Mullah dyuthum narai bharan,
Dolah guharan paran kyut;
Alai balai panas niwaran,
Amrit chhakan biyan kyut.
Malan asan hanga phut shubali,
Pakan alit walit ket;
Khewan gusht kasam nali,
Katshi tali tsalek patila het.
Rotsan nah tah khiwan balbali,
Achan tahtsalan katsi tali het.
Yusa ror chheh saran sangaran palan,
Sui kunih piyin malan yit!
I saw a priest blowing out fire (and)
beating a drum to others;
All evils presenting to himself,
Nectar sprinkling to others.
The priest have nice big turbans on their heads;
They walk about daintily dressed.
Dressed in priestly robes they indulge in mutton.
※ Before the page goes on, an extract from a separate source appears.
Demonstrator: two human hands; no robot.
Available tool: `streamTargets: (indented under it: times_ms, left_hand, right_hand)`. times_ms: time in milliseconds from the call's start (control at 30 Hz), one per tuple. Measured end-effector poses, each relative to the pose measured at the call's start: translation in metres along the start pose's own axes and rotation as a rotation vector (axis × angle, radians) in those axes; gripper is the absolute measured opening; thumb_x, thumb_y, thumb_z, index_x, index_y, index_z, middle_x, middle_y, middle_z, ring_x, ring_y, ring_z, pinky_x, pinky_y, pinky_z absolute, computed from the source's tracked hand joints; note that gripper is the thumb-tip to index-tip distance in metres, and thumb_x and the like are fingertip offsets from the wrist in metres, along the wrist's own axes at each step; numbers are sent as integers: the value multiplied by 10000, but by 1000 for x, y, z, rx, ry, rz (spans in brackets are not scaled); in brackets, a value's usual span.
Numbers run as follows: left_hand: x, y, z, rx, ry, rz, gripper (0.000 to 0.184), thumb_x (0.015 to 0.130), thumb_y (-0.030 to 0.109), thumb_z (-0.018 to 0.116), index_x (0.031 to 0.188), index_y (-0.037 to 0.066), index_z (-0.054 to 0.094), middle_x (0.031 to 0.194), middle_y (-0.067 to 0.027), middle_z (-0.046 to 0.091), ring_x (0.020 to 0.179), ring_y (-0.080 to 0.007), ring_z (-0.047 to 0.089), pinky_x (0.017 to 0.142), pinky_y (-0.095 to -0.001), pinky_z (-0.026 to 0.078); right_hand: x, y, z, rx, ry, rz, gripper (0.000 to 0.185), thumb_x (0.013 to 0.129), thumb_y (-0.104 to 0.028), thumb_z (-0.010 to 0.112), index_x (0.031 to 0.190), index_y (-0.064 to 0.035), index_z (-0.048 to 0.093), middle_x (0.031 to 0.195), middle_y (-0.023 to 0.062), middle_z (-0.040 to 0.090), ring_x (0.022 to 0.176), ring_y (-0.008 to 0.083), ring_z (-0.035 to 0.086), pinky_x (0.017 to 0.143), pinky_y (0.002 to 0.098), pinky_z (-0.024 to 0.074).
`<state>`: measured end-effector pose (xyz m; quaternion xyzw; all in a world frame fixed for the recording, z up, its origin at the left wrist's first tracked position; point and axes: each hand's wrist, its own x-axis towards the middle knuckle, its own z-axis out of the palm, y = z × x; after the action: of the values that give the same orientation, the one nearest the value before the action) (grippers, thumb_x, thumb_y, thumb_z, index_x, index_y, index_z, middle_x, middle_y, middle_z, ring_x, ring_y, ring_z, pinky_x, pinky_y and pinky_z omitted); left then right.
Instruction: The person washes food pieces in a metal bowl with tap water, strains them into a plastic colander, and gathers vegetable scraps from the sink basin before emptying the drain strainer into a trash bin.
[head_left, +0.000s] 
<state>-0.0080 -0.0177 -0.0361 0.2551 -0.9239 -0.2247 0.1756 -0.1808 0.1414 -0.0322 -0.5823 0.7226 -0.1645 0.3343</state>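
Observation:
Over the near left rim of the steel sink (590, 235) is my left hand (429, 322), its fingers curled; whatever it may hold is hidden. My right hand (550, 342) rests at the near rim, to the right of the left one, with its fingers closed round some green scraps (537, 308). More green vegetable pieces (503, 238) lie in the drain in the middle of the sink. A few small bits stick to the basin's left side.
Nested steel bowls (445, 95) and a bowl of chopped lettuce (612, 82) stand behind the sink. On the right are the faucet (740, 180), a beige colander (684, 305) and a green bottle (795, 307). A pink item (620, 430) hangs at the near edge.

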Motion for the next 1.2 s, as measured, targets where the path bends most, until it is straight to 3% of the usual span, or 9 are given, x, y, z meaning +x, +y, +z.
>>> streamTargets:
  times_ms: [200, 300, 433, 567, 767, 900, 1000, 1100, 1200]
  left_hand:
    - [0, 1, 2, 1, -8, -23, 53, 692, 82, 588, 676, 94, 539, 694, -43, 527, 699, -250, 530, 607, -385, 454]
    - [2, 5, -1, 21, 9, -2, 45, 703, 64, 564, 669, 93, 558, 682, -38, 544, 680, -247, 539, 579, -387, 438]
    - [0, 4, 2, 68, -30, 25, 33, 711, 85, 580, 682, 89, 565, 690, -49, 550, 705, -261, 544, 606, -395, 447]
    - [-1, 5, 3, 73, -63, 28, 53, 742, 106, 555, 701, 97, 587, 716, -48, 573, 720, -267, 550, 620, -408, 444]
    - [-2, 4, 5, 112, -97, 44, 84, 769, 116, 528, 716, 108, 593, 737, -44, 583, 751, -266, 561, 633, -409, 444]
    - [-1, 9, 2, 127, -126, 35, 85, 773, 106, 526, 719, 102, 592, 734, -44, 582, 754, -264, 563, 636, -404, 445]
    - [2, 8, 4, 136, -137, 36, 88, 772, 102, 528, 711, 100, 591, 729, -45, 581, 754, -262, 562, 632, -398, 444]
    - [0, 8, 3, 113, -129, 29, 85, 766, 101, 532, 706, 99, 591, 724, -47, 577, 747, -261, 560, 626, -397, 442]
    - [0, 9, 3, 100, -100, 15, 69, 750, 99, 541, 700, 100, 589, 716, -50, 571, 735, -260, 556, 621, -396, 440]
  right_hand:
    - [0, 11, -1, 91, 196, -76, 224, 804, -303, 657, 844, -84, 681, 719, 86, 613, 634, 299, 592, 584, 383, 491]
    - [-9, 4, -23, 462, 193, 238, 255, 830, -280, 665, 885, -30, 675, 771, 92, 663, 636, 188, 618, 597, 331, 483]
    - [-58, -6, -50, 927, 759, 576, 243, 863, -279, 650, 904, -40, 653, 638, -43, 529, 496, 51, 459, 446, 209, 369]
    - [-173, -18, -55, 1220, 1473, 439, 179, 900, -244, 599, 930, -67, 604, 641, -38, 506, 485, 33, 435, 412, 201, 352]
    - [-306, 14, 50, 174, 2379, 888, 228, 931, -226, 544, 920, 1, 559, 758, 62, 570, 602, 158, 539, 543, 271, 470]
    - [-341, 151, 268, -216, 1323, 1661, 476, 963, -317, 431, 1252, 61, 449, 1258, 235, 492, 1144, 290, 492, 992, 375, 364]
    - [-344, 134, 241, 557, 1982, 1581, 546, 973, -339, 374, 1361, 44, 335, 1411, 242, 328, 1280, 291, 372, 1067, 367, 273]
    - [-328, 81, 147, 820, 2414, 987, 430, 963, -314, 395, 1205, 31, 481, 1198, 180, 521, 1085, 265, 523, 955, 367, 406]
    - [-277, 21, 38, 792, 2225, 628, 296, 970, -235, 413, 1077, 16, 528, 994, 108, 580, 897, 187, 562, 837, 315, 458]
They run away with the cooking pots under the arm-pit.
They pretend that it does not agree with them (yet) they go on eating.
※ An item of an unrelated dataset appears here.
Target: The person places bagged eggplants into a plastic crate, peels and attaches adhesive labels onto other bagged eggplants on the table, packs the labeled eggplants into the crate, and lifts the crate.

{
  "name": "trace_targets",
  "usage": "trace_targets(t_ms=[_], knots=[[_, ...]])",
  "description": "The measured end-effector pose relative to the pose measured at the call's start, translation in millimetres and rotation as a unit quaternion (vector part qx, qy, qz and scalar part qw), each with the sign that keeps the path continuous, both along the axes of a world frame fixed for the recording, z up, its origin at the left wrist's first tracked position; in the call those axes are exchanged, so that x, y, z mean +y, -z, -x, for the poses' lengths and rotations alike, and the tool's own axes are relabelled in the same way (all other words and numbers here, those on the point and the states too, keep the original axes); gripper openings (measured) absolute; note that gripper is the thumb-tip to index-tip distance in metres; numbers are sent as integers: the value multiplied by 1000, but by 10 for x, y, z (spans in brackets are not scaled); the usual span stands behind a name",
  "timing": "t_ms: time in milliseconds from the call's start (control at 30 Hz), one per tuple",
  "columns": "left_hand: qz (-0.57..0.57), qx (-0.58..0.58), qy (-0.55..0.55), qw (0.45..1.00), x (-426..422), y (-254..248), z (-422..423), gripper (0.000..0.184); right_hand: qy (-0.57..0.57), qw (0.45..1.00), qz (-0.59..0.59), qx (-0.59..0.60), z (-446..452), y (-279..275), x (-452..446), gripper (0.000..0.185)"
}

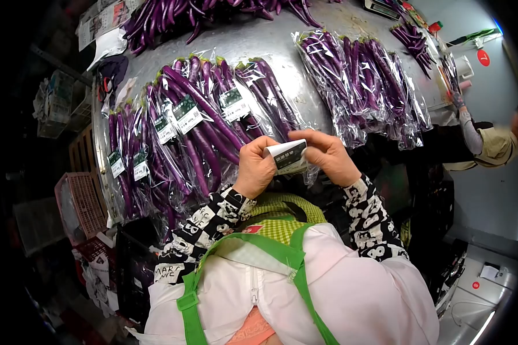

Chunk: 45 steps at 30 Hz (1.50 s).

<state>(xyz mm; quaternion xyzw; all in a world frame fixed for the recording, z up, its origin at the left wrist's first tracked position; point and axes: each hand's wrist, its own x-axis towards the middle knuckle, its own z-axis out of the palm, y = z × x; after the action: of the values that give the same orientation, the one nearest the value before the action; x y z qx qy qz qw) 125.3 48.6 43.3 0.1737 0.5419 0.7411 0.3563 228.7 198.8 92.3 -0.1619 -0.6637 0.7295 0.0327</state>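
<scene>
Between my two hands, near the table's front edge, is a small stack or sheet of labels (289, 156) with a dark printed band and a curled white edge. My left hand (256, 168) pinches its left side. My right hand (332, 158) has thumb and bent forefinger at its right edge. Just beyond lies a clear bag of long purple eggplants (269, 95) with no label visible. To the left, bagged eggplants (204, 146) overlap in a pile, several with white-and-green labels (187, 114) stuck on.
More bagged eggplants (360, 80) lie to the right on the metal table (293, 52). Loose eggplants (172, 17) are heaped at the back. A pink basket (82, 204) stands at the left. Another person's arm (471, 132) reaches in at the far right.
</scene>
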Motion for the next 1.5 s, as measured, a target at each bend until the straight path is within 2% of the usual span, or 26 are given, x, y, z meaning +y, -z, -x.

They watch and run away (with the food) under their arm-pit.
Whatever noise rolls in lakes, hills and rocks,
May it come and fall on priests!
~ Nund Rishi (trs. Anand Koul,1930)
While in Lal Ded's sayings the criticism of orthodox religious establishment of Brahmins was sharp, her silence on the orthodoxy of 'mausulas' ('Muslims' of Pandit Shrivara) is perhaps understandable, that particular orthodoxy was not yet primal at the source of power, and it was not her concern. This criticism came only after her time, when the religion of the state completely changed, it comes from sayings of Nund Rishi. In the above given verses, he presents a caricature of a muslim priest, a Mulla.
Interestingly, the only oft quoted clue to Nund Rishi from Jonaraja's Dvitīyā Rājataraṅginī is about arrest of a certain popular Mulla/Moulvi Noorud Din during the time of Ali Shah (Zain-ul-Abidin's elder brother) time for being a rebel.